2.10 Establishment of CRC Radioresistant Cells and Irradiation Treatment

Cells (SW480/HT29) were irradiated with 4 Gy fractions (radiation dose rate of 5 Gy/min) via PRIMUS X-ray system (Siemens, PRIMUS, Erlangen, Germany) until accumulating 40 Gy total dose [24]. The established radioresistant sublines (designated SW480-R and HT29-R) were maintained irradiation-free for a minimum of three weeks before experimentation. Cells are passaged every 4 days in a 1:3 ratio. To assess radiosensitivity, cells were exposed to either escalating radiation doses (0, 2, 4, 6 Gy) (single fraction) or a standardized 4 Gy dose. Each dose was performed 3 replicates.

2.11 Cell Transfection

MTDH suppressor small interfering (si) siRNAs or si-negative control (NC) synthesized by GenePharma (Shanghai, China) were transfected into SW480-R and HT29-R cells using Lipofectamine 3000 (Invitrogen, L3000015, Carlsbad, CA, USA), with a final siRNA concentration of 60–100 nM. Following validation was conducted through the utilization of quantitative real-time polymerase chain reaction (qRT-PCR) and western blotting. The siRNA sequences used were: si-NC: TTCTCCGAACGTGTCACGT, si-MTDH-1: AGGAATAAAGGATTCTGAT, si-MTDH-2: AAGTCAAATACCAAGCAAA, and si-MTDH-3: AACTTACAACCGCATCATT.

2.12 qRT-PCR

To isolate total RNA from cultured cells and tissues, Trizol reagent (15596026, Invitrogen) was employed. Thereafter, utilizing PrimeScript RT Reagent kit (TaKaRa, RR047A, Otsu, Japan), genomic DNA was removed at 42°C for 2 min, and the resulting RNA sample (1 µg) was converted to cDNA (37°C for 15 min) (reaction volume of 20 µL). Then, qRT-PCR was performed using SYBR Premix Ex Taq II (TaKaRa) on the ABI7500 quantitative PCR instrument (Thermo Fisher Scientific, ABI7500, Waltham, MA, USA). The reaction volume is 20 µL. The primer concentration is 0.5 µM. The cycling program: 95°C for 30 s; 40 cycles of denaturation at 95°C for 5 s, annealing at 60°C for 30 s, and extension at 72°C for 30 s. The number of technical replicates per sample is 3. The comparative 2−ΔΔCt technique was applied to assess target gene expression with GAPDH as the internal control gene. The primer sequences used for quantitative PCR were: MTDH-F: 5′-AAATAGCCAGCCTATCAAGACTC-3′, MTDH-R: 5′-TTCAGACTTGGTCTGTGAAGGAG-3′; GAPDH-F: 5′-GTCGGTGTGAACGGATTTG-3′, GAPDH-R: 5′-TCCCATTCTCAGCCTTGAC-3′.

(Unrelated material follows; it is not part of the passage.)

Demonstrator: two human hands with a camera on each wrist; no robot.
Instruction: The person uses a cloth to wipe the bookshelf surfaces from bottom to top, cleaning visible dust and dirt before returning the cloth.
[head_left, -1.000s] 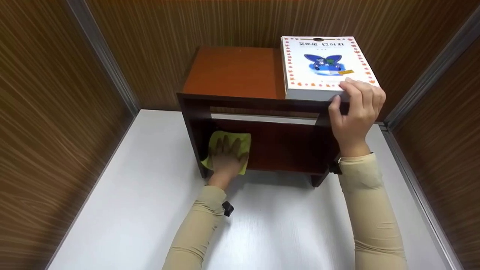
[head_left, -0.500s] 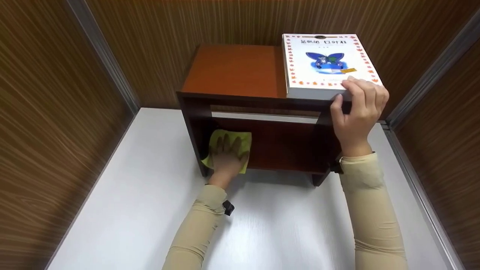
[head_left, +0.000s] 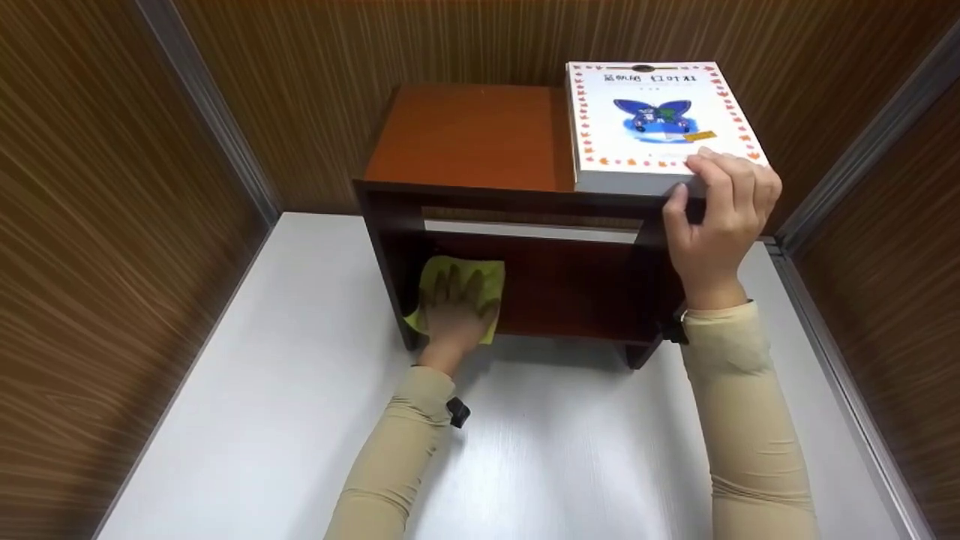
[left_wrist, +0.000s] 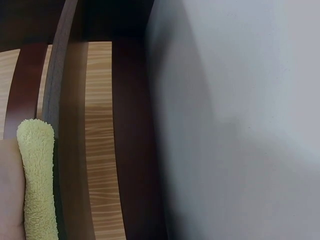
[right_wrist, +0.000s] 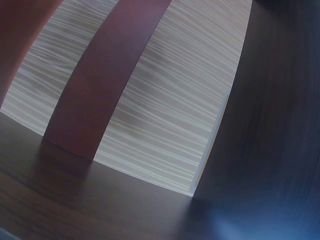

2.13 Western Blotting Analysis

Total protein from cultured cells were extracted with radioimmunoprecipitation assay lysis buffer (Beyotime, P0013, Shanghai, China) (protein concentration used for loading per lane is 30 µg), tested concentrations using bicinchoninic acid Protein Assay Kit (P0010, Beyotime), and electrophoresed on a 10% sodium dodecyl sulfate polyacrylamide gel, which were shifted onto polyvinylidene fluoride membranes (Millipore, IPVH00010, Burlington, MA, USA). After being blocked in 5% nonfat milk for 2 h at room temperature, the membranes were probed with primary antibodies against MTDH (14065, 1:1000, Cell Signaling Technology, Danvers, MA, USA) and GAPDH (5174, 1:1000, Cell Signaling Technology) at 4°C overnight. Following treatment with matched secondary antibody (7074, 1:1000, Cell Signaling Technology) at room temperature for 1 h the next day, the immunoreactive signals were detected utilizing an imager system (Bio-Rad, ChemiDoc XRS+, Hercules, CA, USA). The grayscale values were analyzed by Image J software (V1.8.0.112, NIH, Madison, WI, USA) after background subtraction. For each sample, MTDH band intensity divided by GAPDH was used to normalize protein expression. The replicate averaging was performed. The number of biological and technical replicates is 3.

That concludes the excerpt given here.